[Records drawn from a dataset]
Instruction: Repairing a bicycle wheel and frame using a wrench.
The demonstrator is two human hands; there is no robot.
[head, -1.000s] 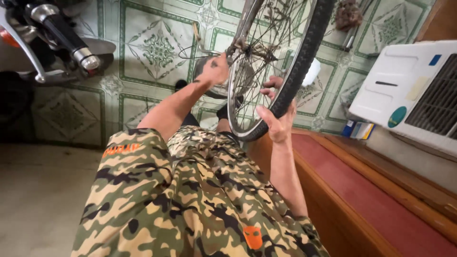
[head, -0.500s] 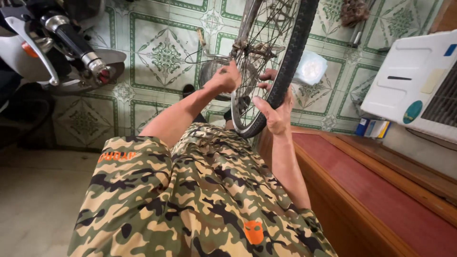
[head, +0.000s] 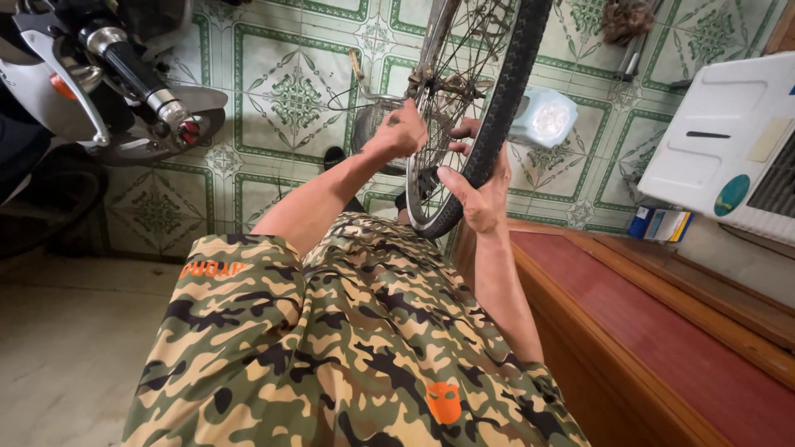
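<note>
At the near rim of the bicycle wheel [head: 476, 116], the right hand [head: 483, 192] is wrapped around the black tyre, thumb on one side and fingers curled over the far side, closed firmly on it. The left hand [head: 403, 131] reaches in from the left to the spokes close to the hub [head: 451, 84]; its fingers look pinched together there, but whether they hold anything small cannot be told. The wheel hangs upright in front of the camouflage shorts [head: 348, 331], its lowest part just above the knees.

This looks like spoke or hub work with the wheel steadied. A next move there would seem to call for the right hand to stay clamped so the rim does not turn.

Room is tight on the right: the red wooden bench [head: 662, 331] runs alongside the right forearm, with a white appliance [head: 729, 141] beyond. Left, a motorbike handlebar [head: 141, 79] juts out well apart, leaving bare floor [head: 66, 348] between. Far off stands the tiled wall [head: 290, 91].
</note>
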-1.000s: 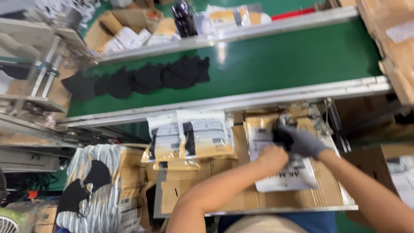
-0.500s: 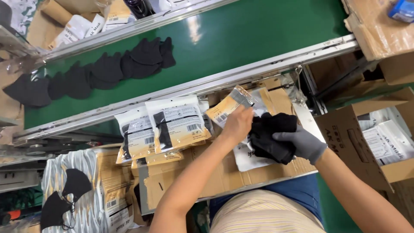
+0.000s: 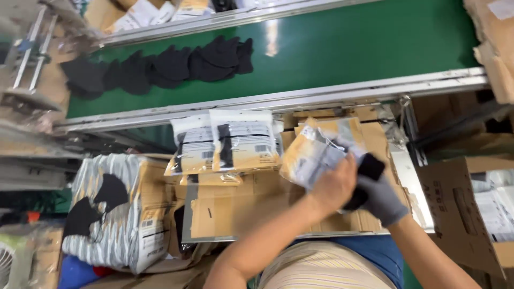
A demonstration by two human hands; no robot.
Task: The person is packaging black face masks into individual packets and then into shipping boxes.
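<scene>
The step in hand is judged to be bagging; a black folded piece [image 3: 369, 167] is held at the mouth of a clear-and-tan packet [image 3: 316, 152], above the cardboard-covered worktop [image 3: 235, 211], just below the near rail of the green conveyor belt [image 3: 348, 45]. The left hand [image 3: 334, 187], bare, is closed on the packet's lower edge; its grip is seen from the back only, so how far the fingers are curled cannot be told. The right hand [image 3: 383, 198], in a grey glove, is wrapped around the black piece; the grip is shut on it, though the fingertips are lost behind the left hand. The next move is judged to call for the packet mouth to be held open while the piece is pushed in square, without creasing the film. Two filled packets [image 3: 227, 142] lie flat beside each other, left of the hands, near the rail; a row of loose black pieces [image 3: 160, 67] lies on the belt, well apart from the hands. Hard to make out: whether the black piece is already partly inside the packet; motion blur over both hands; a striped bundle [image 3: 115, 214] at lower left with black pieces on it, contents unclear; cartons at the right edge are cut off.
</scene>
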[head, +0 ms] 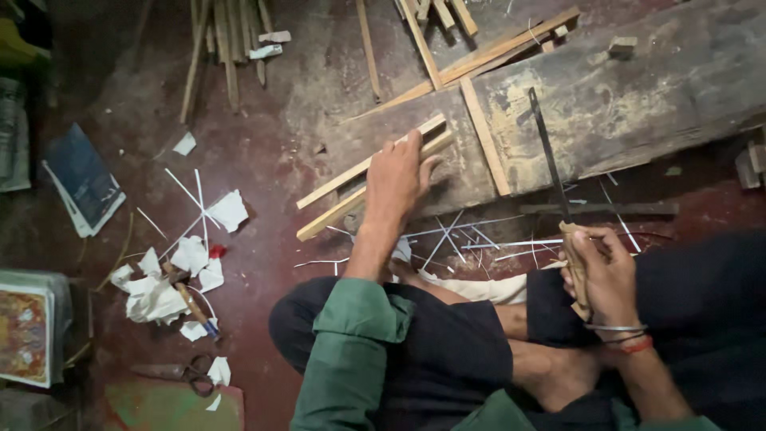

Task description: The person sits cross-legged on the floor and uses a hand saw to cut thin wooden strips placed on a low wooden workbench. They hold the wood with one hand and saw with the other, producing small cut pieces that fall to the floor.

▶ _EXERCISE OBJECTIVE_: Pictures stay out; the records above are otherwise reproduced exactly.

▶ _SOLUTION BELOW_:
Instruction: Repairing a bicycle wheel and frame using a wrench.
The demonstrator is two human hands; there is no robot.
[head, -1.000s] 
[head, -0.500s] 
[head, +0.000s] 
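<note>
At the near rim of the bicycle wheel [head: 476, 116], the right hand [head: 483, 192] is wrapped around the black tyre, thumb on one side and fingers curled over the far side, closed firmly on it. The left hand [head: 403, 131] reaches in from the left to the spokes close to the hub [head: 451, 84]; its fingers look pinched together there, but whether they hold anything small cannot be told. The wheel hangs upright in front of the camouflage shorts [head: 348, 331], its lowest part just above the knees.

This looks like spoke or hub work with the wheel steadied. A next move there would seem to call for the right hand to stay clamped so the rim does not turn.

Room is tight on the right: the red wooden bench [head: 662, 331] runs alongside the right forearm, with a white appliance [head: 729, 141] beyond. Left, a motorbike handlebar [head: 141, 79] juts out well apart, leaving bare floor [head: 66, 348] between. Far off stands the tiled wall [head: 290, 91].
</note>
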-1.000s: 
-0.500s: 
+0.000s: 
A demonstration by two human hands; no robot.
Task: The person is packaging black face masks into individual packets and then into shipping boxes.
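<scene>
The step in hand is judged to be bagging; a black folded piece [image 3: 369, 167] is held at the mouth of a clear-and-tan packet [image 3: 316, 152], above the cardboard-covered worktop [image 3: 235, 211], just below the near rail of the green conveyor belt [image 3: 348, 45]. The left hand [image 3: 334, 187], bare, is closed on the packet's lower edge; its grip is seen from the back only, so how far the fingers are curled cannot be told. The right hand [image 3: 383, 198], in a grey glove, is wrapped around the black piece; the grip is shut on it, though the fingertips are lost behind the left hand. The next move is judged to call for the packet mouth to be held open while the piece is pushed in square, without creasing the film. Two filled packets [image 3: 227, 142] lie flat beside each other, left of the hands, near the rail; a row of loose black pieces [image 3: 160, 67] lies on the belt, well apart from the hands. Hard to make out: whether the black piece is already partly inside the packet; motion blur over both hands; a striped bundle [image 3: 115, 214] at lower left with black pieces on it, contents unclear; cartons at the right edge are cut off.
</scene>
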[head, +0 ms] 

Task description: The person sits cross-legged on the floor and uses a hand saw to cut thin wooden strips placed on a low wooden workbench. They hold the wood with one hand and saw with the other, producing small cut pieces that fall to the floor.

The answer was given in full.